Both teams have already guaranteed themselves a medal, but they will only have their sights set on gold come Friday. This is the first Olympic final for both teams. Germany won bronze three times before in 2000, 2004 and 2008. Sweden’s best Olympic outing was forth place in 2004 having lost out on bronze to Germany.

With Germany’s Anja Mittag and Dzsenifer Marozsán having failed to score a goal so far in the tournament, and with Simone Laudehr out with an injury in the first match, veteran Melanie Behringer and newcomer Sara Däbritz have picked up the slack. Behringer leads all goal-scorers with five goals and Däbritz is not far behind with three.

Germany will have to figure out how to breakdown a stingy Swedish defense that has only allowed one goal in the last three matches. Expect more of the same defensive compactness from Sweden—if it ain’t broke don’t fix it. However, with Sweden coming off two matches that went the distance to 120-minutes in four days, and with only two days off before the final, expect some fatigue to show in Sweden’s game.
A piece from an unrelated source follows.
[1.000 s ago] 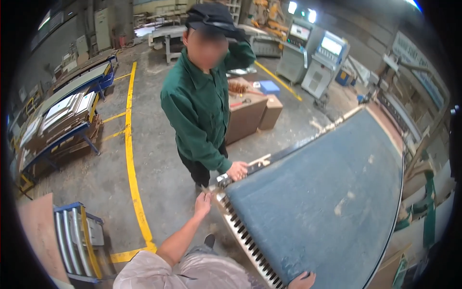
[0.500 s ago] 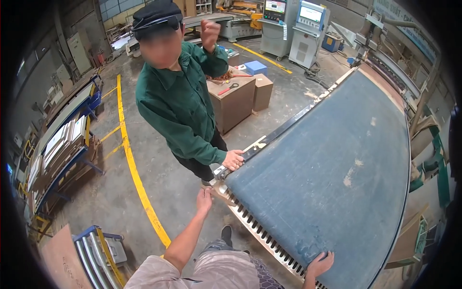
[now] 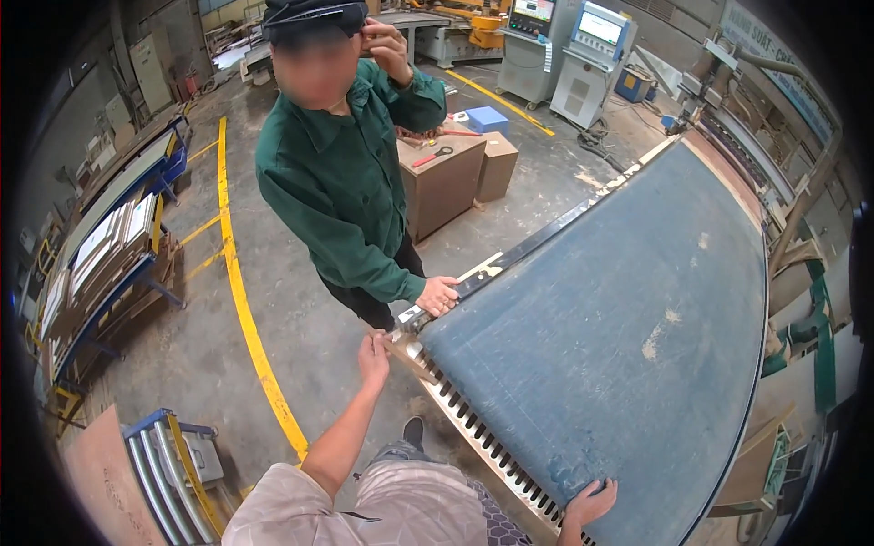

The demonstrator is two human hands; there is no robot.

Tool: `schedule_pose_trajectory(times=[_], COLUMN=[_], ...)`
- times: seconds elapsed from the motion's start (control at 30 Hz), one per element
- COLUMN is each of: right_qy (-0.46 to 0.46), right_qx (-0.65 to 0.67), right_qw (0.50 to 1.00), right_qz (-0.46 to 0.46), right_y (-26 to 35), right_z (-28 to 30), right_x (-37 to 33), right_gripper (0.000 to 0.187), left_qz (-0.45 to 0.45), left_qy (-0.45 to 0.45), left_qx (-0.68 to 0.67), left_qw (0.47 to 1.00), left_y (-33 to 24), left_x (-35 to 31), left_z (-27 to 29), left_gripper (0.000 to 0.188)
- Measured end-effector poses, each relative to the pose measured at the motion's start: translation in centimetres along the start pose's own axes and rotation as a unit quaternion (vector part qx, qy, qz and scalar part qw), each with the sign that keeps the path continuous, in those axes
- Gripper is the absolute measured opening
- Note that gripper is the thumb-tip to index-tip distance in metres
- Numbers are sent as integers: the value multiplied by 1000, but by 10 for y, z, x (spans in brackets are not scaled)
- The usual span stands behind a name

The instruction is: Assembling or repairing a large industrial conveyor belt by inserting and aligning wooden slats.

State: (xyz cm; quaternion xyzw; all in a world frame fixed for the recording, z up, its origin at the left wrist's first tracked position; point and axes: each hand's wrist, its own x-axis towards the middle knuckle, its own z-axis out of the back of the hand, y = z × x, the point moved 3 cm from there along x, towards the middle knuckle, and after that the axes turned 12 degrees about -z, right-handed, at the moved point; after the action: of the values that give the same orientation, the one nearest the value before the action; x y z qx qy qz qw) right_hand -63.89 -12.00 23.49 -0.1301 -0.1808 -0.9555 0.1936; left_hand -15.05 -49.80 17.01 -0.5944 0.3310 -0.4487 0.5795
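Note:
My left hand (image 3: 374, 360) reaches to the near left corner of a long conveyor table. Its fingers are closed on the end of a thin brown wooden strip (image 3: 411, 361), which slants along the table's slotted front edge (image 3: 487, 435). My right hand (image 3: 592, 502) rests on the near edge of the blue-grey belt (image 3: 583, 355), its fingers laid over the surface and holding nothing. Dusty pale patches mark the belt. Beside the left corner stands a co-worker in a green shirt (image 3: 341, 164), one hand (image 3: 438, 296) on the table's side rail.
Brown boxes (image 3: 442, 187) with a red-handled tool on top stand behind the co-worker. Control cabinets (image 3: 590, 68) are farther back. At left are a rack of stacked panels (image 3: 114, 246) and a yellow floor line (image 3: 238, 300). A roller cart (image 3: 168, 473) sits lower left.
The co-worker's raised hand has come to the side of the cap. My left hand has shifted slightly away from the corner, with the strip's end. My right hand stays on the belt.

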Motion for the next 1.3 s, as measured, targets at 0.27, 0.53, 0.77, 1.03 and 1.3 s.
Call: schedule_pose_trajectory(times=[0.27,0.53,0.77,1.03,1.3], right_qy=[11,4,-76,-177,-28], right_qx=[6,14,43,-7,35], right_qw=[1000,1000,988,967,998], right_qz=[-6,-1,128,182,41], right_y=[7,23,59,0,0], right_z=[5,0,9,62,-15], right_x=[1,2,1,-20,9], right_gripper=[40,40,34,26,41], left_qz=[-9,-39,-59,-52,-34], left_qy=[-1,-16,-46,-25,7], left_qx=[17,33,62,64,-17], left_qw=[1000,999,995,996,999], left_y=[-12,-7,5,3,-21], left_x=[-5,8,-11,-24,6], left_z=[-1,-4,8,7,-4], left_gripper=[31,29,29,31,29])
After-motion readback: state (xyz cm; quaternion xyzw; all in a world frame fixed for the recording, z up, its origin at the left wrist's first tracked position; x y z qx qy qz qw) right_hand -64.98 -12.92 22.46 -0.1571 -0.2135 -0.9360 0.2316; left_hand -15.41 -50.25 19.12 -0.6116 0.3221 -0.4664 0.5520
Germany meanwhile will want to come out aggressively and press Sweden to exploit their fatigue, while being mindful of their counter attack, as they did against Canada. If the match does go to penalties, it would be hard to deny Swedish keeper Lindahl’s confidence, having already beaten the USA and Brazil in PKs.

Bronze-Medal Match

Brazil v Canada – Friday, August 19 @ 12 p.m. ET

Although heartbroken after the semifinal loss, Brazil still has a chance to earn a medal on home soil. Brazil have two silver medals from the 2004 and 2008 Olympics.

Canada lost to Germany in the semifinals after having gone a perfect 4-0-0 in the tournament. Canada will be vying for their second bronze medal in a row.